#### Requirement
Please work out how many lines include the word "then" in the entries, and reply with only the count.

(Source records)

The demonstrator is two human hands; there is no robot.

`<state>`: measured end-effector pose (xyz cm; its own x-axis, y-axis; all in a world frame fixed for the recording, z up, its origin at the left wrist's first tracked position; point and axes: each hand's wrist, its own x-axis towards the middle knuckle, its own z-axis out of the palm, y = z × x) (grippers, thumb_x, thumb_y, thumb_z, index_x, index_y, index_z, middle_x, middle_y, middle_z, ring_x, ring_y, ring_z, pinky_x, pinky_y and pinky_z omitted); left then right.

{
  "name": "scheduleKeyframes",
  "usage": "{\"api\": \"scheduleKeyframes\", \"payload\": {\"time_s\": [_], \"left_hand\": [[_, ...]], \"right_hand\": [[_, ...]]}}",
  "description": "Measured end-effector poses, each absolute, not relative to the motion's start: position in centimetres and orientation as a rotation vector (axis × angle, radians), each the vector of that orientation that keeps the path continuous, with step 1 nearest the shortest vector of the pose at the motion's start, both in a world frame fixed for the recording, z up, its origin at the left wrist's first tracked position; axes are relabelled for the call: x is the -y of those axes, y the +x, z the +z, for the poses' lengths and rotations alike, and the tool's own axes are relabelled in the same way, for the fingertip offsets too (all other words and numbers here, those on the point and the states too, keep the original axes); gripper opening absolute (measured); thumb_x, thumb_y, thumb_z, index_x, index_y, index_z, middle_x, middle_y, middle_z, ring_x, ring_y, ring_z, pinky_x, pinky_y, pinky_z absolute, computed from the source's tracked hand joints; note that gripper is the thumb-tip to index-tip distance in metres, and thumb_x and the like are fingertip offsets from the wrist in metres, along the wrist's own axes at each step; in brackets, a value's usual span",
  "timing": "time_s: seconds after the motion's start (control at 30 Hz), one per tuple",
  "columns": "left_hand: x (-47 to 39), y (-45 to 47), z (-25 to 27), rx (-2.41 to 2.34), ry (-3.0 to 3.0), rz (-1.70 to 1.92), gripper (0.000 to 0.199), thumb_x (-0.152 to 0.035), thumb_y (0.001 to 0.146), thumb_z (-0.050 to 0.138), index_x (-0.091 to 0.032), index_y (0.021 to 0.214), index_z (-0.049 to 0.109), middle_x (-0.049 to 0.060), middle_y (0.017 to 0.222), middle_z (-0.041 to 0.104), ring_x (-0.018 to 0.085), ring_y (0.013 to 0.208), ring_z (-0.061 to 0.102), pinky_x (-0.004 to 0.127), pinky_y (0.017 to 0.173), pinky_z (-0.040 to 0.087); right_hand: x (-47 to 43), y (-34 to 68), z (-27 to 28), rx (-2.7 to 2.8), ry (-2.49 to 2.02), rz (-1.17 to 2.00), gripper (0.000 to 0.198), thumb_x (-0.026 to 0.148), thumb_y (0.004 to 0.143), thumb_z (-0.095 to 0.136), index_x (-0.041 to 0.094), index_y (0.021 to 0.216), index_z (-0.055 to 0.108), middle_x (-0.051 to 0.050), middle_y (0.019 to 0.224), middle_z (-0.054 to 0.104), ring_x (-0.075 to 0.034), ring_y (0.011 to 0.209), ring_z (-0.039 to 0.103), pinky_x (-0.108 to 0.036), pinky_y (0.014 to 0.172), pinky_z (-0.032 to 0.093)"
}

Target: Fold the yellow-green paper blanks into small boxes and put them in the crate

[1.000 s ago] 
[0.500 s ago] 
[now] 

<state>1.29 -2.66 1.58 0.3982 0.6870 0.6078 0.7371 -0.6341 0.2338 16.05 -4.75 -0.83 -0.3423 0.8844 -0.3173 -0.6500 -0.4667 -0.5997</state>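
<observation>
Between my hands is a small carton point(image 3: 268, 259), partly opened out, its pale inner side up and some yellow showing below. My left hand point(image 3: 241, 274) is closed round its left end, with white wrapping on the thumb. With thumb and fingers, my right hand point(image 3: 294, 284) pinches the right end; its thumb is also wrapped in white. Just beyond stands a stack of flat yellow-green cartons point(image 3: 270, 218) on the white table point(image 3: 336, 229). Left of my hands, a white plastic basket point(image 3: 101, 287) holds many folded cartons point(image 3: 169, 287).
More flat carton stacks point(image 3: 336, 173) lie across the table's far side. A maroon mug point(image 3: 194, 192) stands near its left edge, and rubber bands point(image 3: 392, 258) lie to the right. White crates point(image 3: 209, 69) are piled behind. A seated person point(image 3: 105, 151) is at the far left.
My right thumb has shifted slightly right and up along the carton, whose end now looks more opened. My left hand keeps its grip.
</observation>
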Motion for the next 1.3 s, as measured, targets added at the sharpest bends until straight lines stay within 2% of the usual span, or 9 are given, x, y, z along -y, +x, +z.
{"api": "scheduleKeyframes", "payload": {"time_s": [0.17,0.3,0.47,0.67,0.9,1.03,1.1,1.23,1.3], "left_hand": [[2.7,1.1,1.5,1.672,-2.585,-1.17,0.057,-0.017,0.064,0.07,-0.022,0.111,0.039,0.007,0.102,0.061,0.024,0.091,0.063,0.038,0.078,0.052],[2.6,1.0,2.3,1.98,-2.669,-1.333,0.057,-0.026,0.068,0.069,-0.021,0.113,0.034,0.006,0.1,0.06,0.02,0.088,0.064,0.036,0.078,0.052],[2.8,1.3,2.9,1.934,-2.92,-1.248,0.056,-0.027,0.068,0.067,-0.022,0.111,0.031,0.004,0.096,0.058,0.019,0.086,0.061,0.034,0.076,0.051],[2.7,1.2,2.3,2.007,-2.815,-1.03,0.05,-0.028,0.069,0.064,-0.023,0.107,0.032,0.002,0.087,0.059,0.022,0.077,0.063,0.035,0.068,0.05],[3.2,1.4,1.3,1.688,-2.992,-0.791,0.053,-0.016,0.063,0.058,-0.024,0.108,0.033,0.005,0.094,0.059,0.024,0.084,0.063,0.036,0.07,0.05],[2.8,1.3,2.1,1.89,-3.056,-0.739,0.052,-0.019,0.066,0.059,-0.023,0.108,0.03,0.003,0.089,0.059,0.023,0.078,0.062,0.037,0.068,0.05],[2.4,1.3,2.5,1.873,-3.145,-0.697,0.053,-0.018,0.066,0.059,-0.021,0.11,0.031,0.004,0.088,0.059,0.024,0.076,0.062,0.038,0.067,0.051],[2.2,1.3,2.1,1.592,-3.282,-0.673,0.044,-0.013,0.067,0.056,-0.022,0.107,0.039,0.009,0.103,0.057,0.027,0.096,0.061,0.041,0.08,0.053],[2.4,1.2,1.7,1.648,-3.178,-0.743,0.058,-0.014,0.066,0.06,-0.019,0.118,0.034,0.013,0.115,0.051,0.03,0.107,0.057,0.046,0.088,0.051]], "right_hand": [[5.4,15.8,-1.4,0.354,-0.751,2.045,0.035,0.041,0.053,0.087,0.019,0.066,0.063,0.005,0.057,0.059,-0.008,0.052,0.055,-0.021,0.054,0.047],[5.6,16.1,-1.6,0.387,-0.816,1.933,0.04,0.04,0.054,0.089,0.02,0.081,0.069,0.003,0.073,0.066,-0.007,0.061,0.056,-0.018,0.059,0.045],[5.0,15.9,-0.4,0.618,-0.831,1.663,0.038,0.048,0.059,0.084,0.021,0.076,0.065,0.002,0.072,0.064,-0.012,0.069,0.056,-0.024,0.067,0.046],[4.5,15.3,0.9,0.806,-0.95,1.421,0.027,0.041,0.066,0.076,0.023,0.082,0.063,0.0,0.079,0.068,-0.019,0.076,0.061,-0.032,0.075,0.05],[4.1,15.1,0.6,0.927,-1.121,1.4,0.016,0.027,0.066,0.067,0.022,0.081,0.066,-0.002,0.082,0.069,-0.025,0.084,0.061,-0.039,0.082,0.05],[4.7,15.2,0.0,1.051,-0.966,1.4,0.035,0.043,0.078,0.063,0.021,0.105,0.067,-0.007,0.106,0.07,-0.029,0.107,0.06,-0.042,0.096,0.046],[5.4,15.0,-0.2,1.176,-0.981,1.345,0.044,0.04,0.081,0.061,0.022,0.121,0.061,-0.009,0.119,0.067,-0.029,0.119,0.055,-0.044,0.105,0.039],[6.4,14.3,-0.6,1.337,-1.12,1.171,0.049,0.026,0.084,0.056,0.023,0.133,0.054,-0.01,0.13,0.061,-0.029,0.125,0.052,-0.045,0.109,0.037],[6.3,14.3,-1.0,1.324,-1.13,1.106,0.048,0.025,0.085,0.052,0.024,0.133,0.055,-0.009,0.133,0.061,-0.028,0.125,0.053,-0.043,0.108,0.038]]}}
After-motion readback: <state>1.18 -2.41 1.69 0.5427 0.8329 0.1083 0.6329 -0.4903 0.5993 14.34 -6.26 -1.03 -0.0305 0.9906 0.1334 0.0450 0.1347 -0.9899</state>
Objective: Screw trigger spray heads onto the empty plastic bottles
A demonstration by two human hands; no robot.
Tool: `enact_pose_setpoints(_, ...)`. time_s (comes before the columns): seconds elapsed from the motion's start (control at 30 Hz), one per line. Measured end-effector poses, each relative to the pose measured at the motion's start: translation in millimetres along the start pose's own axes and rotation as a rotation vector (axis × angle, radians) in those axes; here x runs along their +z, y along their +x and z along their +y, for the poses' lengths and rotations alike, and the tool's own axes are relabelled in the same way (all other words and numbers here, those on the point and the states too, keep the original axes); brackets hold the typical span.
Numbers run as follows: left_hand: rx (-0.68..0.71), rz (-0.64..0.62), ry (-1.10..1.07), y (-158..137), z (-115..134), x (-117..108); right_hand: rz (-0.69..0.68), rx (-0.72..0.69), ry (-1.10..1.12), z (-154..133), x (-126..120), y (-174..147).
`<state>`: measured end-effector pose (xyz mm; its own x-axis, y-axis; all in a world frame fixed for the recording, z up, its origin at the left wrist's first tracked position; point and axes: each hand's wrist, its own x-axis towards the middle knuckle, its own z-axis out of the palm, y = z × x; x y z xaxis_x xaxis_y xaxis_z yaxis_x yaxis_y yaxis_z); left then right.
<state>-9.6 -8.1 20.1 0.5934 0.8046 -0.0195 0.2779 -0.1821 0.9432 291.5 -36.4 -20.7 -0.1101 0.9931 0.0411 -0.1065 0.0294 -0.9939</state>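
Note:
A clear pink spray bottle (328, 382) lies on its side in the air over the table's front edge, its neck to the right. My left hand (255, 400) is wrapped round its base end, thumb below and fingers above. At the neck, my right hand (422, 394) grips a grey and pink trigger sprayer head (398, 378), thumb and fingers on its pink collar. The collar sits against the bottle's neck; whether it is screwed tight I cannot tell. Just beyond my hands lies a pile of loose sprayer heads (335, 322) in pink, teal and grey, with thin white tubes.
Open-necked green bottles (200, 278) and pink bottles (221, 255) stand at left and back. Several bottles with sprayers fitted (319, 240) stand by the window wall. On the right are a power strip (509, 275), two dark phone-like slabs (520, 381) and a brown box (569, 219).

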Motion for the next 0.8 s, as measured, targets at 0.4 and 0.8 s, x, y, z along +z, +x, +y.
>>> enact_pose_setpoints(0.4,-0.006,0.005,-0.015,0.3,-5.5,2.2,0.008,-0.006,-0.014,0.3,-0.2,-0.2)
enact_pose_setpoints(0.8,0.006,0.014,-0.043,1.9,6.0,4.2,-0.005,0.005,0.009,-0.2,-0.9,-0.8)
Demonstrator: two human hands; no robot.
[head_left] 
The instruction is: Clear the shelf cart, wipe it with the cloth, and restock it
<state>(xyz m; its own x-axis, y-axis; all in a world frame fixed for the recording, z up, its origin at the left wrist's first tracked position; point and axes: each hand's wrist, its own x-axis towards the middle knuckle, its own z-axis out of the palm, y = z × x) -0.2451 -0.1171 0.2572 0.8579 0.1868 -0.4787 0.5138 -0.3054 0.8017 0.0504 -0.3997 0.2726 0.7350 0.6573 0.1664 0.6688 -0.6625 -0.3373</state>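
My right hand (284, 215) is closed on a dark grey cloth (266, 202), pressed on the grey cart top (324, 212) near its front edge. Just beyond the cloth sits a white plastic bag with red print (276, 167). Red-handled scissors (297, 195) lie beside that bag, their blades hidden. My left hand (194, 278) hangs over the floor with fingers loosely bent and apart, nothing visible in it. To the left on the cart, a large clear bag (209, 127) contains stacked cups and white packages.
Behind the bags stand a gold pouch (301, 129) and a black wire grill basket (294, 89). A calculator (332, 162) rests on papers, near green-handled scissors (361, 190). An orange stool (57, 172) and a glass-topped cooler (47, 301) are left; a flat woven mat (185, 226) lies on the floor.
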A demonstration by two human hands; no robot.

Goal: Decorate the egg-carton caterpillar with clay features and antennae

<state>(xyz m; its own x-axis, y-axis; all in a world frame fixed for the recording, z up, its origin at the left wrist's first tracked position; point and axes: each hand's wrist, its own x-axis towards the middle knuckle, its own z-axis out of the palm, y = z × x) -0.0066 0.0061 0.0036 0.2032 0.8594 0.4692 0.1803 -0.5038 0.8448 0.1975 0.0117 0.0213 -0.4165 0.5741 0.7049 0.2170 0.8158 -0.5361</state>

#### Result of this task
2